What needs to be done: Write out again only the lines running from the one that contains "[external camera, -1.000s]" to the end of the records below, including both the first and the last.

Dataset entries

+++

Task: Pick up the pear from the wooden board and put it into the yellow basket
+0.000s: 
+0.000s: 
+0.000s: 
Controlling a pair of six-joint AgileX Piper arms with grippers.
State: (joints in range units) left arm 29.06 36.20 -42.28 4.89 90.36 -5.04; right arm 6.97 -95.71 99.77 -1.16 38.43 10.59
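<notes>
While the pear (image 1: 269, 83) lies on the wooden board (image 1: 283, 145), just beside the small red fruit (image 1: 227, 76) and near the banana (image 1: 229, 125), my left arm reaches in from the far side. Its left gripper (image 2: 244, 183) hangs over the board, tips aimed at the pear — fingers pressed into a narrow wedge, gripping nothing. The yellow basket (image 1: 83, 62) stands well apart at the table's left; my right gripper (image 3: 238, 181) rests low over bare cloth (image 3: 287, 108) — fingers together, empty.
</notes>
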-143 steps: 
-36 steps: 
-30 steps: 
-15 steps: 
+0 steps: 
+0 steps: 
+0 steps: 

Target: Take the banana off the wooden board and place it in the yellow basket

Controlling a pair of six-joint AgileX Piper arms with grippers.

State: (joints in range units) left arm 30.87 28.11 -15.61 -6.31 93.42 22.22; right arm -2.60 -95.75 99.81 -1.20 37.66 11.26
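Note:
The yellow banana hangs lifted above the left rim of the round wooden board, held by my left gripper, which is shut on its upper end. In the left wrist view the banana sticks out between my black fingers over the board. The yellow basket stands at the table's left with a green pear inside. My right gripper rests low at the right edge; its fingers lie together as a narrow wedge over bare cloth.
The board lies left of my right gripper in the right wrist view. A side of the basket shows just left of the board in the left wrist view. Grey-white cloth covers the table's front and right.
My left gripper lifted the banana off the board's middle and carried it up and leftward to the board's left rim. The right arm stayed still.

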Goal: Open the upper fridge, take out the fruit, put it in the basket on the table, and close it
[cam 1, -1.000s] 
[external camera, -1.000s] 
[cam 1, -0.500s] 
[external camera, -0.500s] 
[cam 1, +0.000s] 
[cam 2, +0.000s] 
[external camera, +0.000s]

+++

Exercise output:
[external camera, -1.000s] 
[cam 1, -0.500s] 
[external camera, -0.500s] 
[cam 1, +0.000s] 
[cam 2, +0.000s] 
[external camera, +0.000s]

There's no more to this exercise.